**WHAT YOU SHOULD DO**
Filter out all lines without the word "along" from the data below, please, and copy the rest.

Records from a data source
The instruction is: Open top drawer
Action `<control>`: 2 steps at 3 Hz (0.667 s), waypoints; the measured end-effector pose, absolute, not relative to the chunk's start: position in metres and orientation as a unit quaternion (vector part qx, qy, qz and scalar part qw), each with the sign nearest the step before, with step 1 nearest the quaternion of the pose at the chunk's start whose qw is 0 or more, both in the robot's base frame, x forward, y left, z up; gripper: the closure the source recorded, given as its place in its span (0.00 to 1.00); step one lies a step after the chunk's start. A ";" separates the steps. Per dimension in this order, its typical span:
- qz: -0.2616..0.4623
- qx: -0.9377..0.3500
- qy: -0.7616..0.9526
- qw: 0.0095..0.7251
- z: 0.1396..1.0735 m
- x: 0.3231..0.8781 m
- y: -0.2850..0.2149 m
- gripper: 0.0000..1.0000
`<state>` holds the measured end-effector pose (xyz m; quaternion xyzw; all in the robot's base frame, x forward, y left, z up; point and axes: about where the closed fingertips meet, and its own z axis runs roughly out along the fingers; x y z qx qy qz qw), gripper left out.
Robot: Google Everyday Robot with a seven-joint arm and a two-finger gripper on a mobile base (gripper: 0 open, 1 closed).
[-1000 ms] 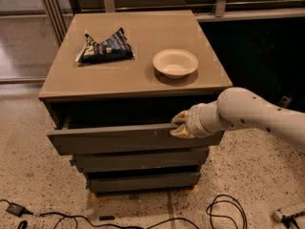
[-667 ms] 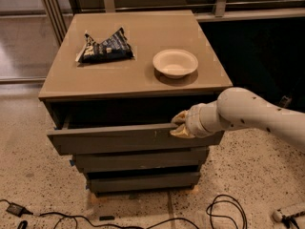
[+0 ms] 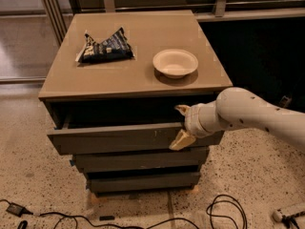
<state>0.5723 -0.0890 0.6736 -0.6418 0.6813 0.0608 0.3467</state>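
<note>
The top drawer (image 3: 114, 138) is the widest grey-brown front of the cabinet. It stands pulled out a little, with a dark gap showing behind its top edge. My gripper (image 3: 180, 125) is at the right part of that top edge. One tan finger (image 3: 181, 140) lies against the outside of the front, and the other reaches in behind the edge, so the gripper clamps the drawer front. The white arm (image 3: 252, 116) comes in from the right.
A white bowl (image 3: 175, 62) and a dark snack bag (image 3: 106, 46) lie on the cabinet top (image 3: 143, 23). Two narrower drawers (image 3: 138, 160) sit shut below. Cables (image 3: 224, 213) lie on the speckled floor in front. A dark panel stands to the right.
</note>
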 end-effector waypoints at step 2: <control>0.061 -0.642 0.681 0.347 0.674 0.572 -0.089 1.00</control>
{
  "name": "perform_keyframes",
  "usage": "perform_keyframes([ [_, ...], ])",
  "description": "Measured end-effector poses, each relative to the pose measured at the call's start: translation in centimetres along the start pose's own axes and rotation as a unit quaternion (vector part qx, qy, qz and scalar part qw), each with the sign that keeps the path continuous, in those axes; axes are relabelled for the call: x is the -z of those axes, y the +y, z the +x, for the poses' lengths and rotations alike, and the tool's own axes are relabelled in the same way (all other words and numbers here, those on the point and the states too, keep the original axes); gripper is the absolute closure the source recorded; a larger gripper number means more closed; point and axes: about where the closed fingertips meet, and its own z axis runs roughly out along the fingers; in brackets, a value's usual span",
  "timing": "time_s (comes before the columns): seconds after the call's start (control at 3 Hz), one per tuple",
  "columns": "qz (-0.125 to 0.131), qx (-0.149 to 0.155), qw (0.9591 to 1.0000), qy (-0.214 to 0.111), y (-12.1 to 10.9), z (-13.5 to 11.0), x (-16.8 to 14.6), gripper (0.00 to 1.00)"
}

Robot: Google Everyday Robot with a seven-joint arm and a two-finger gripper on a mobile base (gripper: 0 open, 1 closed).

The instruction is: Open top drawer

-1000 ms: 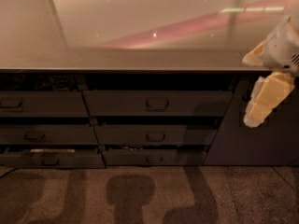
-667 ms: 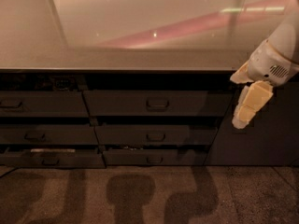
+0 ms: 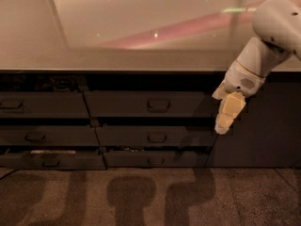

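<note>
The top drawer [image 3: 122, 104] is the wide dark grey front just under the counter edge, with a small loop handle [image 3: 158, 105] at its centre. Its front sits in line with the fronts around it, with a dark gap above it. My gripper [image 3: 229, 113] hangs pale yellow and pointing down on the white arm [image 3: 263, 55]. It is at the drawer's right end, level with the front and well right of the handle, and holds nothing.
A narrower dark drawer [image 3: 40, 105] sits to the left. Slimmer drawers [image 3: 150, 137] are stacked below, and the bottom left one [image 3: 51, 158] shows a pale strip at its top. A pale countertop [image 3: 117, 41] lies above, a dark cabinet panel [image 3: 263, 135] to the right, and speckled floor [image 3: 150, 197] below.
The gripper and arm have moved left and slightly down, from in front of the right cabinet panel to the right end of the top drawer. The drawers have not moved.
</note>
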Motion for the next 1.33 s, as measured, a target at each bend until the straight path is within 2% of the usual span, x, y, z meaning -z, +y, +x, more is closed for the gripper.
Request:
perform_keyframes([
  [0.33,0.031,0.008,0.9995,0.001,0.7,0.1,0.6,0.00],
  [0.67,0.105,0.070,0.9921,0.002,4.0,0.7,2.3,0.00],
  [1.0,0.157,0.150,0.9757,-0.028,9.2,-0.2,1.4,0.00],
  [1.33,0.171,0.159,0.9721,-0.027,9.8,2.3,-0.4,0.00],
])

**ANSWER SECTION**
`<state>` holds the measured end-effector pose (xyz m; quaternion xyzw; all in the robot's base frame, x forward, y left, z up; point and axes: about where the closed fingertips meet, and its own z axis runs roughly out along the fingers; x y z qx qy qz qw), gripper left out.
  "description": "Measured end-effector poses, each relative to the pose measured at the call's start: translation in centimetres along the start pose's own axes and rotation as a unit quaternion (vector part qx, qy, qz and scalar part qw), each with the sign that keeps the path continuous, in those axes; axes are relabelled for the call: x is the -z of those axes, y the +y, z the +x, for the poses' lengths and rotations alike, and the tool's own axes are relabelled in the same way (all other words and numbers here, those on the point and the states too, keep the original axes); gripper is the absolute closure the source recorded; a larger gripper number means more closed; point and axes: about where the closed fingertips meet, and its own z axis runs roughly out along the fingers; in brackets, a value's usual span",

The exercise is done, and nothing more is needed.